Vice Versa nous offre un voyage dans la tête d'une petite fille que l'on
voit grandir à travers les émotions qui l'animent. ici personnifiées et
véritables personnages principaux du film, on retrouve Joie, Tristesse,
Colère, Peur et Dégoût, chacun étant un véritable stéréotype qui, en
apposant sa marque de fabrique sur les actions de la petite fille, en
fait un être humain complet et unique, comme vous et moi. Si l'humour
est toujours aussi fin et fait mouche auprès d'un public extrêmement
varié, le génie du film réside dans la vision absolument incroyable que
Docter et ses scénaristes ont du cerveau humain. Tout a été pensé,
réfléchi, élaboré pour nous faire voir comment ça se passe dans nos
têtes. C'est vulgarisé, mais on sent qu'il y a une solide base
scientifique derrière l'histoire. L'histoire, justement, est tantôt
inquiétante, tantôt triste, tantôt drôle, mais revêt toujours un grand
intérêt dans l'incroyable découverte de ce monde qui vit à l'intérieur
de chacun de nous.

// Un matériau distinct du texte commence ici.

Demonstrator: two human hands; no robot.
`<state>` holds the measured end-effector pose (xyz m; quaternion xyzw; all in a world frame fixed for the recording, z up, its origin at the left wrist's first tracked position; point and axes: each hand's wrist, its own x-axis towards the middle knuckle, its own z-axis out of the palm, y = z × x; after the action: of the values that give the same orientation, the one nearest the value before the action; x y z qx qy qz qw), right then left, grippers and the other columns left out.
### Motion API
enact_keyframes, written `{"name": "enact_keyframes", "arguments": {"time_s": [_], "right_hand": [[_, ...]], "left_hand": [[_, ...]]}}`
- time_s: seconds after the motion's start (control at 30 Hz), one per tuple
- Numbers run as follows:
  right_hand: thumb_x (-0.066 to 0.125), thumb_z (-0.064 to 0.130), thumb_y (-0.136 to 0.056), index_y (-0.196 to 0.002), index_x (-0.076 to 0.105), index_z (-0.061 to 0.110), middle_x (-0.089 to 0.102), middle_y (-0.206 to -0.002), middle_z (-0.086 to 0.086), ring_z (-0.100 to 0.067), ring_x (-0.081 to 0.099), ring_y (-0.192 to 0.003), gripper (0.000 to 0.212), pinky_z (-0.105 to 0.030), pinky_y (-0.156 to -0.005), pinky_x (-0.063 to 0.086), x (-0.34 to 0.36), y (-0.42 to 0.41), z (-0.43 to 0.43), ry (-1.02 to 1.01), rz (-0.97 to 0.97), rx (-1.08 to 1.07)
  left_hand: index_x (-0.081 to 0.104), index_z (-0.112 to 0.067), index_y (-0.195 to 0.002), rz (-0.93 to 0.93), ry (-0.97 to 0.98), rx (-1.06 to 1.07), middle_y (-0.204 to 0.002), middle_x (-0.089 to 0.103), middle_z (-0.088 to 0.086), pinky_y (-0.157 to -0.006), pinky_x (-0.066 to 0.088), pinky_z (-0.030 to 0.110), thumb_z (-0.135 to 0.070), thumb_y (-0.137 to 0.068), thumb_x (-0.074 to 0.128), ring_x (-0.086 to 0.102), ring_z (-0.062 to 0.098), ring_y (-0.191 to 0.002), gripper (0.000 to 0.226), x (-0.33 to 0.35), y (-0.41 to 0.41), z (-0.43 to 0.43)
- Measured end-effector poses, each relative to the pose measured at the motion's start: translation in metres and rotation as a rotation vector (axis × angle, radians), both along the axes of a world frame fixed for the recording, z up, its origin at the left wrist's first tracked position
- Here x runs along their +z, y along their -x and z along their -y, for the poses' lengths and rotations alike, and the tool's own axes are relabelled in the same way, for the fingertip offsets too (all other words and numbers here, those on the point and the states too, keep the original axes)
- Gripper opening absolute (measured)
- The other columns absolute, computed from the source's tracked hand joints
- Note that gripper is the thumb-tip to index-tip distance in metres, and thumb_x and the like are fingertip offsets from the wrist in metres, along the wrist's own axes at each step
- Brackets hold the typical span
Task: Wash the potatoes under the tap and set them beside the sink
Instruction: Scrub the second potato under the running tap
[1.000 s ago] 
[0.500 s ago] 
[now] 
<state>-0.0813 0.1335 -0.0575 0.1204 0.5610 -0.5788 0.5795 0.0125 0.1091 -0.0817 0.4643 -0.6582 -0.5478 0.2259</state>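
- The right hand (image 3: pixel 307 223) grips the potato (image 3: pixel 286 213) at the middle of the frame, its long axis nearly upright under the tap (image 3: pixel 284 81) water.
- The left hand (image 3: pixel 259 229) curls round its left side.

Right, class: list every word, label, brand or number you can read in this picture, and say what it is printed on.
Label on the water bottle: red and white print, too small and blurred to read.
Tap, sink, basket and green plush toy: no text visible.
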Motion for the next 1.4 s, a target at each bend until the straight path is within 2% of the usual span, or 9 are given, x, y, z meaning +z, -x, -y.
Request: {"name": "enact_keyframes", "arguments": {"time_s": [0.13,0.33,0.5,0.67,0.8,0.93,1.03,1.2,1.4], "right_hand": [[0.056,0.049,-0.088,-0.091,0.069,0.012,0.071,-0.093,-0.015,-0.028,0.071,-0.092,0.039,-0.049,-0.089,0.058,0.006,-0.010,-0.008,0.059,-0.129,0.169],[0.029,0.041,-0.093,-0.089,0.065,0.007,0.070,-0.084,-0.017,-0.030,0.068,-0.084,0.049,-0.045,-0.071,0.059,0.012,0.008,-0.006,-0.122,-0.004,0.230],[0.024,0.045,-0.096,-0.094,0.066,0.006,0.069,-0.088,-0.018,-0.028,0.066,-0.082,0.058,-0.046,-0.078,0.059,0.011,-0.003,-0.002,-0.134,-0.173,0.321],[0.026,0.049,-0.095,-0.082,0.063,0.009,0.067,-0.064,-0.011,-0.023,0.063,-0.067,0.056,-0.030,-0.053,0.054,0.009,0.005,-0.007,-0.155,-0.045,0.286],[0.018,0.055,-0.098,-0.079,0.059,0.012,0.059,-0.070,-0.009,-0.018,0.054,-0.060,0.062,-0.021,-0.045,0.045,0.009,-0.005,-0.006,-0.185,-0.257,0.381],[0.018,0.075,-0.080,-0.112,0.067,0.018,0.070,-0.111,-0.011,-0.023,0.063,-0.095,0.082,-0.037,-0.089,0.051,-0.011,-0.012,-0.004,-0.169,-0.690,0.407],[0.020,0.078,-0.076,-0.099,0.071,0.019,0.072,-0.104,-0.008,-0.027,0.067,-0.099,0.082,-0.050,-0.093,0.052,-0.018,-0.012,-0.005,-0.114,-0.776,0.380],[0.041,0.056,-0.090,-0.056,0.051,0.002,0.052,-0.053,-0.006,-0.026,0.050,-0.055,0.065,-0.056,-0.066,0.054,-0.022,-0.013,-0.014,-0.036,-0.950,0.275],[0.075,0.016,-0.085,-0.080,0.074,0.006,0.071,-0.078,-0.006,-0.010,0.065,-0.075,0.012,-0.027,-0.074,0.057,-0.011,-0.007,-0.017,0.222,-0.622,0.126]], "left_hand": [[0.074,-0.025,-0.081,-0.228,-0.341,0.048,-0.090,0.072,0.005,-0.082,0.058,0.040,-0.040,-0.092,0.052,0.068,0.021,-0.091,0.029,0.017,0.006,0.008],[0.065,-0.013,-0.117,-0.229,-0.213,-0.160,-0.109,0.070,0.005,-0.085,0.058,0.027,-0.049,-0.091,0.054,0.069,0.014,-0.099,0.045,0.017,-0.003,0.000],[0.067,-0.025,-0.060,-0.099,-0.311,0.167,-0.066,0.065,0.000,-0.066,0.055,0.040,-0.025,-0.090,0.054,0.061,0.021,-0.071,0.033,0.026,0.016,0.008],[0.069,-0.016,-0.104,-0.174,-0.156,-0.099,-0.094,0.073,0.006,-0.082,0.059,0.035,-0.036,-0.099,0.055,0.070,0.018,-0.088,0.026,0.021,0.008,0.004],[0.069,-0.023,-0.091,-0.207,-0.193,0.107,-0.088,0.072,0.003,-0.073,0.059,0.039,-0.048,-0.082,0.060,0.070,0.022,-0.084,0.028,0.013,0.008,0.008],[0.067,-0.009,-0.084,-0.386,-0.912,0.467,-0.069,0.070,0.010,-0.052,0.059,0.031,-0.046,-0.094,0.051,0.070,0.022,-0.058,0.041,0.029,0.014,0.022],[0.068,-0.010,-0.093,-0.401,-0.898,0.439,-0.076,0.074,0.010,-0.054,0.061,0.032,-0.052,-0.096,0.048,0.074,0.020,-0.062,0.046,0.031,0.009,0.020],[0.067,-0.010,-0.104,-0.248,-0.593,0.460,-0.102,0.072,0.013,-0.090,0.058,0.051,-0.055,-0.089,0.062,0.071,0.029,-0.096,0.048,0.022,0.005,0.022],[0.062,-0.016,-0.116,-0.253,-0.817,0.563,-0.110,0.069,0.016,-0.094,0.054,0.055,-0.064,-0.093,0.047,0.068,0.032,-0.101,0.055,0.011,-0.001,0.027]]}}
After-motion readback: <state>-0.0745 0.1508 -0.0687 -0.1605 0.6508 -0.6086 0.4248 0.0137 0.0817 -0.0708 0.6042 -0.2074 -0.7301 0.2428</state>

De quoi notre personalité est-elle faite, qu'est-ce
qui compose chacun de nous, pourquoi réagissons-nous comme nous le
faisons aux différentes situations de la vie ? C'est ce à quoi Pete et
son film tentent de répondre, avec brio. Quelque soit votre âge, votre
sexe, votre goût en matière de cinéma, vous devez voir cette perle.